§ TASK TO CARRY OUT
Every line below should be repeated exactly as written.

§ INFORMATION PROVIDED
________________________
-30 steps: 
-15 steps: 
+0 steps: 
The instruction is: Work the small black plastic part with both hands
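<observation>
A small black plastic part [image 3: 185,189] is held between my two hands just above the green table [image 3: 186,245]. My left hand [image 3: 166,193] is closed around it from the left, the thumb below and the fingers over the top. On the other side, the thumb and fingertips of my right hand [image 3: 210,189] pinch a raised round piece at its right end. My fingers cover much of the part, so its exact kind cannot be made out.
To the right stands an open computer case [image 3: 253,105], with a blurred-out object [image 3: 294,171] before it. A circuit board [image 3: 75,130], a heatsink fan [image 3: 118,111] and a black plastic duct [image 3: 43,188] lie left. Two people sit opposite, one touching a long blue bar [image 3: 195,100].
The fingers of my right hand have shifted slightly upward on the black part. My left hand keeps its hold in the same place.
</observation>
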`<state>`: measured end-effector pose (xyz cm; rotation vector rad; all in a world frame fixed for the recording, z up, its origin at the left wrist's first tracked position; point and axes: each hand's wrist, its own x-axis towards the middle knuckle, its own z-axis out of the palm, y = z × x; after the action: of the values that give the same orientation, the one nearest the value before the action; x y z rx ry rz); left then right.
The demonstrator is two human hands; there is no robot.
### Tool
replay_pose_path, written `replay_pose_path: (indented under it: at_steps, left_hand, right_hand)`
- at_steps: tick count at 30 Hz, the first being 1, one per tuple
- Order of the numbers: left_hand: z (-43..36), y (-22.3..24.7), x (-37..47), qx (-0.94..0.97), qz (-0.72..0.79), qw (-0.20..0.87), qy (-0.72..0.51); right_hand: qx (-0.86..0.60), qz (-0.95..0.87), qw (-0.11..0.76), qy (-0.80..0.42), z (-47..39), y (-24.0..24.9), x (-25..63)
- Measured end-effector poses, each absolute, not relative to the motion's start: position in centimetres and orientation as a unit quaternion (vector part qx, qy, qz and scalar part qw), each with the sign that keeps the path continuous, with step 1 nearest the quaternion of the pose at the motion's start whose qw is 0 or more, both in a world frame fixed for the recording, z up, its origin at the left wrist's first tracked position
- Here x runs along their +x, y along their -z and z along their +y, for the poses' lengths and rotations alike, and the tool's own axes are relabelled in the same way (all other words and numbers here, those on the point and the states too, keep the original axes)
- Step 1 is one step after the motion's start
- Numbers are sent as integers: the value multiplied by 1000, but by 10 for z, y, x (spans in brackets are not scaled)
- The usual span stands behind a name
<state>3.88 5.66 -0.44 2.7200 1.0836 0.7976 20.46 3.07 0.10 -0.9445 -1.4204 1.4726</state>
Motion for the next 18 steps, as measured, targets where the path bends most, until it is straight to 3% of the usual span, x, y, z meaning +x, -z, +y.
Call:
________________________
§ SOLUTION TO THE EXERCISE
-30 steps: 
-15 steps: 
+0 steps: 
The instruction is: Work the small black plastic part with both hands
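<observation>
A small black plastic part [image 3: 185,189] is held between my two hands just above the green table [image 3: 186,245]. My left hand [image 3: 166,193] is closed around it from the left, the thumb below and the fingers over the top. On the other side, the thumb and fingertips of my right hand [image 3: 210,189] pinch a raised round piece at its right end. My fingers cover much of the part, so its exact kind cannot be made out.
To the right stands an open computer case [image 3: 253,105], with a blurred-out object [image 3: 294,171] before it. A circuit board [image 3: 75,130], a heatsink fan [image 3: 118,111] and a black plastic duct [image 3: 43,188] lie left. Two people sit opposite, one touching a long blue bar [image 3: 195,100].
The fingers of my right hand have shifted slightly upward on the black part. My left hand keeps its hold in the same place.
</observation>
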`<state>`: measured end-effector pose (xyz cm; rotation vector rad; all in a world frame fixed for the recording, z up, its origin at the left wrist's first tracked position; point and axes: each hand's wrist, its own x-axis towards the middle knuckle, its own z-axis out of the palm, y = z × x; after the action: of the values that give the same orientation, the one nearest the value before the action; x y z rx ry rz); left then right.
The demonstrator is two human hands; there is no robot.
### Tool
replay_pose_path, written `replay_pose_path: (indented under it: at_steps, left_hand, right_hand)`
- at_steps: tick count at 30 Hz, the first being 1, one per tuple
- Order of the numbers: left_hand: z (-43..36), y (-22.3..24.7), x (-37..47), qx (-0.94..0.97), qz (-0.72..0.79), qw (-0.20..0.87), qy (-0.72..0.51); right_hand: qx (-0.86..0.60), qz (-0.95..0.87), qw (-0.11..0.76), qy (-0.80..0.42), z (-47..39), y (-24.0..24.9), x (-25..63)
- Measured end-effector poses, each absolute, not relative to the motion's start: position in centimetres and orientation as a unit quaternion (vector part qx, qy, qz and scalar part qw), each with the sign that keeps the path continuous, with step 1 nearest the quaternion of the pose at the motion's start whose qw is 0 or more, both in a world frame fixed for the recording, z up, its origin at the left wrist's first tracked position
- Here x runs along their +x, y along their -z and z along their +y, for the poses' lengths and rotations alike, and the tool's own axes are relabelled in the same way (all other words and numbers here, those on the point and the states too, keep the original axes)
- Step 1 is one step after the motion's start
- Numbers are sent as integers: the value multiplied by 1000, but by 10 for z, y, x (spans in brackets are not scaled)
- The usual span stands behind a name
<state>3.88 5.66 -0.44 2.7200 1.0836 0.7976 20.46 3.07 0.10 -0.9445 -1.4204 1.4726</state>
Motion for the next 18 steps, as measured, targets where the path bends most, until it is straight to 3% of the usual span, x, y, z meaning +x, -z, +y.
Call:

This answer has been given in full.